I reach out my hand to hold hers when I see her shoulders stiffen. “You okay?”

“Yeah,” She says, sighing. “I’ll be okay, I know I have to get it over with.”

“And maybe something you tell them can help with the case. You can give them details about that other girl that was in that cell with you. Willow?”

“Yeah, Willow,” She says. “I’ll do it.”

“Awesome,” I say, squeezing her hand. “I’m glad.”

“Now I get to show you the shithole apartment I lived in,” she says, laughing.

CHAPTER 11

OLIVIA

Wow. My apartment really is a shithole.

It’s worse than I remember. Probably in part because I’m coming from Jax’s stunning cliffside mansion, but more so because it’s absolutely trashed. It looks like it was ransacked.

“Holy shit,” I say, stepping into the apartment.

The door wasn’t even locked, not that I would expect my mom to lock up she had me kidnapped, but still, the whole living room is trashed and every single dish in the kitchen is smashed onto the floor.

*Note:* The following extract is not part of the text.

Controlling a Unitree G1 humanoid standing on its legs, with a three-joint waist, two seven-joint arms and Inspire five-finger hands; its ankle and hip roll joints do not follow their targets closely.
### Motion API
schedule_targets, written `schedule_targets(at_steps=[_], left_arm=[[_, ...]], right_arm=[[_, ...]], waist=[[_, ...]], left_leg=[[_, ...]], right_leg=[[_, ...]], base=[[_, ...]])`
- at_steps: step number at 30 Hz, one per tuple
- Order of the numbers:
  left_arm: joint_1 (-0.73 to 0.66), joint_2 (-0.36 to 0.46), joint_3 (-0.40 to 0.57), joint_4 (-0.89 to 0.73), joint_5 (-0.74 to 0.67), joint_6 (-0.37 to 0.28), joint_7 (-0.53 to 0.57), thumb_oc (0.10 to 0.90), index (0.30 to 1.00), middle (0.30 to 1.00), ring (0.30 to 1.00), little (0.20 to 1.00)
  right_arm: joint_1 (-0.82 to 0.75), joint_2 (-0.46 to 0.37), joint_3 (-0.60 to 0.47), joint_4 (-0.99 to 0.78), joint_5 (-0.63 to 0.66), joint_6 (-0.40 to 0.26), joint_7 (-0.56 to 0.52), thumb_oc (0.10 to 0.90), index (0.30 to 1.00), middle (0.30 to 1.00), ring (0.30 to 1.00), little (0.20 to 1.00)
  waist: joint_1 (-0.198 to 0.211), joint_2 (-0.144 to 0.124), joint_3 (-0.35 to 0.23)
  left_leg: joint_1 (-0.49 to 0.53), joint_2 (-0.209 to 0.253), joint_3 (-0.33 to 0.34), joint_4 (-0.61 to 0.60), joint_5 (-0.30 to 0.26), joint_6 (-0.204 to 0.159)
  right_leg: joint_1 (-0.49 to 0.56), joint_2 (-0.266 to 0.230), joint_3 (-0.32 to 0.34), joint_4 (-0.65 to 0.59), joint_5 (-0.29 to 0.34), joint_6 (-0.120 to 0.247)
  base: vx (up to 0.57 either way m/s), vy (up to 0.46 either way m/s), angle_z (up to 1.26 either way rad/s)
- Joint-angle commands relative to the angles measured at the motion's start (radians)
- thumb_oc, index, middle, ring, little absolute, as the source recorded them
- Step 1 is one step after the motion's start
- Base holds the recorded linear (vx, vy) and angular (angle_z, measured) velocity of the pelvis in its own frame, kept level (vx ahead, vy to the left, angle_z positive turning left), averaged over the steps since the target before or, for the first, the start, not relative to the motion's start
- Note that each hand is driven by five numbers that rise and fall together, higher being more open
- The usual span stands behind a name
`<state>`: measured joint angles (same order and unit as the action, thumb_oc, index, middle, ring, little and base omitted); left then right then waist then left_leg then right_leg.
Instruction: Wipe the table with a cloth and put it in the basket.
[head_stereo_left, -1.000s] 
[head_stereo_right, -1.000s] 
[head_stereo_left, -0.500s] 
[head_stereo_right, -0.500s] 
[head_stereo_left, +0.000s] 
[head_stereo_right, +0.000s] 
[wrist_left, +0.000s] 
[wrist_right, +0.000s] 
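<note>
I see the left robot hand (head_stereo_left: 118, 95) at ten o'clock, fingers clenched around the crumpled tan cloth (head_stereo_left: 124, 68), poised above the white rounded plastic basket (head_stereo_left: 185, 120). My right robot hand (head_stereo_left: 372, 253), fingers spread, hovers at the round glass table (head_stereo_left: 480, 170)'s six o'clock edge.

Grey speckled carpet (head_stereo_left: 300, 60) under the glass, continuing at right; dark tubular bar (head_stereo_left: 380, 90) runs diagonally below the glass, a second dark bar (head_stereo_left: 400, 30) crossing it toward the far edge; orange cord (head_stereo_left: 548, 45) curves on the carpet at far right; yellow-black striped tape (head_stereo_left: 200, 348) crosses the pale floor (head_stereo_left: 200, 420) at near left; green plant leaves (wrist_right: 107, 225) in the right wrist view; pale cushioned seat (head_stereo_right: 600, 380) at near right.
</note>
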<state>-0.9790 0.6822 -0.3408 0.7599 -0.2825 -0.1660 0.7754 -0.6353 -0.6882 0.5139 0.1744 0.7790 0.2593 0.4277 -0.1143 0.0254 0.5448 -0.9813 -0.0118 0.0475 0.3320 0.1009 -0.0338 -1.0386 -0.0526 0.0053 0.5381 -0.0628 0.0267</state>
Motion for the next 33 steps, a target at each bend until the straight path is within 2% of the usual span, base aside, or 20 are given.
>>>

“Stay close to me,” Jax says, softly, holding a hand out for me to stay behind him. “Let’s check the house for people first, okay?”

“Sure,” I say, wrapping my arms around myself as I follow him through our small apartment.

The curtains that Summer and I used to divide our one bedroom are all ripped and tossed on the floor. Our dresser drawers are all toppled over too.

I almost feel like crying. Everything I worked for, ever since I got Summer and I out of that god-forsaken trailer: gone. Or at the very least, a fucking mess.

“Fucking hell,” I hear Jax growl as he steps into the bathroom.

In our tiny bathroom, the mirror is a messy spiderweb of cracks from someone breaking it.

And written on that shattered mirror, in what looked to be my most expensive lipstick, are words.

I will ruin you.

I can practically hear my mom shrieking those words at us as we left her trailer yesterday.

“She must’ve come back here after yesterday,” I say softly. “It definitely looks like my mom’s handiwork.”

“Yeah,” he mutters under his breath.

“You know, it’s kinda funny,” I snort.

“What?” Jax asks, looking at me like I’ve gone insane.

“Look,” I say nodding to the sink below the mirror, where the toilet lid is currently resting. “Just imagine, my mom being just as fucking pissed as she was yesterday and taking the goddamn toilet lid and trying to throw it against the mirror to smash it.”

Jax crosses his arms and gets this contemplative look on his face like he’s genuinely trying to imagine the picture I’m painting for him.

“I mean, I don’t know if I’d call that funny,” He says, slowly.

I burst out into laughter, slumping against the wall. I cover my hands with my hands.

“This is one of those times where you’ve gotta laugh or else you’re gonna cry, you know?” I say, my voice thick with emotion.